Your instructions: Transcribe exactly the lines from the one containing "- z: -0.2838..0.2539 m" through the end of the data, both included. Leave out pictures.
:: Given entries ::
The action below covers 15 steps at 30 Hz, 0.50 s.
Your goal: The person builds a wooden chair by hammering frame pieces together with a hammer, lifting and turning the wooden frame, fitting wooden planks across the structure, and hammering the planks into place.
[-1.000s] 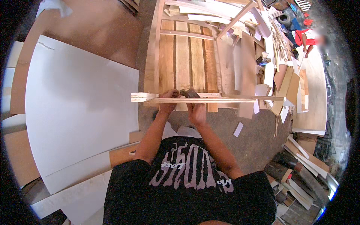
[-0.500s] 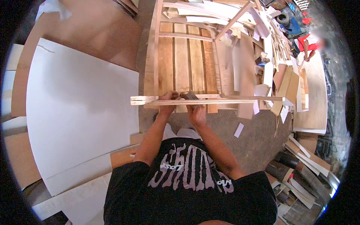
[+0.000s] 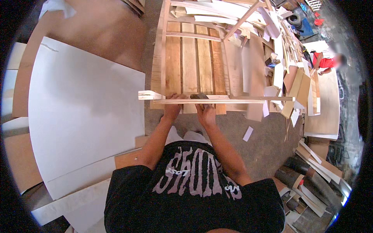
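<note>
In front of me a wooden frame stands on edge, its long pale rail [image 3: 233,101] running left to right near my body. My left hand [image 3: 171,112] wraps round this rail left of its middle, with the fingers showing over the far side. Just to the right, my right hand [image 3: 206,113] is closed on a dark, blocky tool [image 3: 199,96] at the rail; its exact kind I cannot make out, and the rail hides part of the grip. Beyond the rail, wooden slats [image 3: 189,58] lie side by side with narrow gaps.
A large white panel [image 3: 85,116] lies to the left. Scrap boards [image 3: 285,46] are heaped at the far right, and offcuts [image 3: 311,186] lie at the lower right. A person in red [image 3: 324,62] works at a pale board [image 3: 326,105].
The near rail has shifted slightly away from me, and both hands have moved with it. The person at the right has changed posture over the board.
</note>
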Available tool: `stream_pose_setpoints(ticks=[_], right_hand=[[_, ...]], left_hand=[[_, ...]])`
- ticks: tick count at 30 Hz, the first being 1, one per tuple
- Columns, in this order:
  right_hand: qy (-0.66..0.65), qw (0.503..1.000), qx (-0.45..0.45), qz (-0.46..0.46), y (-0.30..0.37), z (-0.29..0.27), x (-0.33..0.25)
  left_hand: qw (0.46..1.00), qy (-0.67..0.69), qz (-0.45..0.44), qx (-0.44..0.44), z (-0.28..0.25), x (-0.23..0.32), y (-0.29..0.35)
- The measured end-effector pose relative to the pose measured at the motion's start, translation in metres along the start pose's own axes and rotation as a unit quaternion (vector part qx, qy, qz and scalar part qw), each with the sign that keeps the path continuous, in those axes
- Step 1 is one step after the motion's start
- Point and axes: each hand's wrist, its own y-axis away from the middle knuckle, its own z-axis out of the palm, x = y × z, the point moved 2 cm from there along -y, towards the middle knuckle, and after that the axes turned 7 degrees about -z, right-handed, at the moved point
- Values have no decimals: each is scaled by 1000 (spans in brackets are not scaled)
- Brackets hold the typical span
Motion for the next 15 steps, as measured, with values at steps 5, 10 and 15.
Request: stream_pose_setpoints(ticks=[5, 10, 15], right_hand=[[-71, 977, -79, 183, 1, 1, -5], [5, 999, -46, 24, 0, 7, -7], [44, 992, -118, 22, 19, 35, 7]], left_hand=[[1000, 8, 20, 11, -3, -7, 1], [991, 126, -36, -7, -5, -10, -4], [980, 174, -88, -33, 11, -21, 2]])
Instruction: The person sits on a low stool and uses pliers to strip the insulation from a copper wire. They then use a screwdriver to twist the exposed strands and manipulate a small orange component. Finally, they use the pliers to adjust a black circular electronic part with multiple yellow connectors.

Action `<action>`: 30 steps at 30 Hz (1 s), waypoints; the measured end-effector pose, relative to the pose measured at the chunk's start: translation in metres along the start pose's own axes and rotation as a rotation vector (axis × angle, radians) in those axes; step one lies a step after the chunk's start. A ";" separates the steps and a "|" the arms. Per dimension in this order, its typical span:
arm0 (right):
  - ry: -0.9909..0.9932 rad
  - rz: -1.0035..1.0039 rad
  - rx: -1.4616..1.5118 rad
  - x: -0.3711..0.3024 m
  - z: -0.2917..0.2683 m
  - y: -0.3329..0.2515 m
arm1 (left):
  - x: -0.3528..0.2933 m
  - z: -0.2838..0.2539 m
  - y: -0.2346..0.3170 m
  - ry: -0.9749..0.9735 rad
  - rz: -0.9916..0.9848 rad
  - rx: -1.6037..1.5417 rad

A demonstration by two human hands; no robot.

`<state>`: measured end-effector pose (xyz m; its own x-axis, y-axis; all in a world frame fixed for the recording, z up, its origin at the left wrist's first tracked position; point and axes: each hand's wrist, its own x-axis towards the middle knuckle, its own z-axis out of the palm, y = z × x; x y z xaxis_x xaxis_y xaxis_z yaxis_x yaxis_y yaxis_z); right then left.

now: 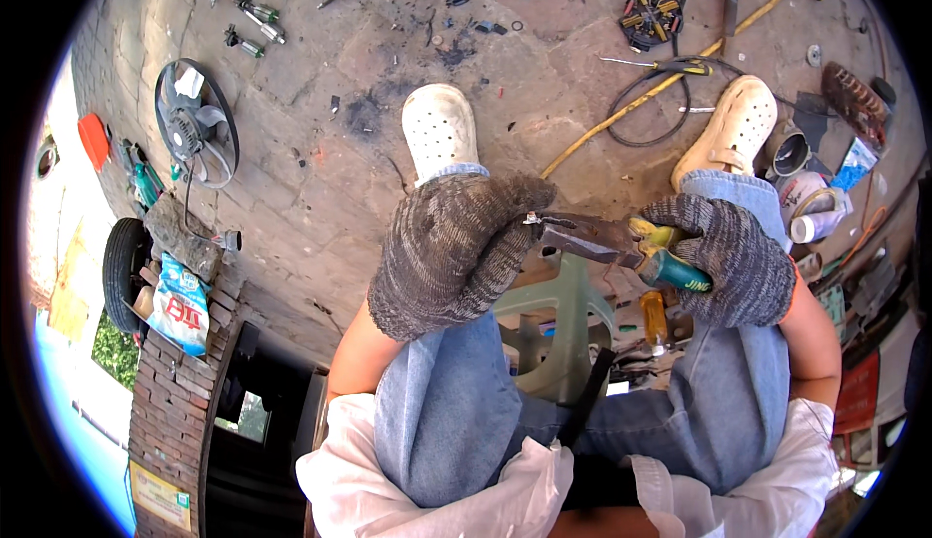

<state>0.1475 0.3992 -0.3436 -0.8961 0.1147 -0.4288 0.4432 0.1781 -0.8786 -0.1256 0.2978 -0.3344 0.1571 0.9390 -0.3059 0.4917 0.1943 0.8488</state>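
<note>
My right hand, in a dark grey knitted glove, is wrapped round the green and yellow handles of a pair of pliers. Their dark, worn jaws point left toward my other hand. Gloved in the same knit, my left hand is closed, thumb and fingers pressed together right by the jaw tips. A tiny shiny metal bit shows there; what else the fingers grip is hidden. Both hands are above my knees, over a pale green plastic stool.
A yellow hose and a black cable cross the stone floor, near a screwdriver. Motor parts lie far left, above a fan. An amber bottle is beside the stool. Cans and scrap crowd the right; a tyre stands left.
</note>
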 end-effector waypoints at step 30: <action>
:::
Answer for the task:
  - z: -0.2838..0.2539 m
  - y: -0.2346..0.3170 m
  - ry: -0.9749..0.9735 rad
  - rz: -0.9916..0.9848 rad
  - rx: -1.6037..1.5417 rad

A demonstration by two human hands; no robot.

`<state>`: measured end-effector pose (xyz m; its own x-axis, y-axis; all in a world frame fixed for the recording, z up, its origin at the left wrist's first tracked position; point and axes: each hand's wrist, its own x-axis towards the middle knuckle, its own z-axis out of the palm, y = z × x; x y z xaxis_x xaxis_y xaxis_z yaxis_x yaxis_y yaxis_z); right then left.

now: 

<state>0.1475 0.3992 -0.3436 -0.8961 0.1147 -0.4288 0.4432 0.1781 -0.8786 -0.1256 0.2978 -0.3344 0.1571 0.9390 -0.3059 0.4917 0.1943 0.8488</state>
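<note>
My right hand, in a dark grey knitted glove, is wrapped round the green and yellow handles of a pair of pliers. Their dark, worn jaws point left toward my other hand. Gloved in the same knit, my left hand is closed, thumb and fingers pressed together right by the jaw tips. A tiny shiny metal bit shows there; what else the fingers grip is hidden. Both hands are above my knees, over a pale green plastic stool.
A yellow hose and a black cable cross the stone floor, near a screwdriver. Motor parts lie far left, above a fan. An amber bottle is beside the stool. Cans and scrap crowd the right; a tyre stands left.
</note>
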 end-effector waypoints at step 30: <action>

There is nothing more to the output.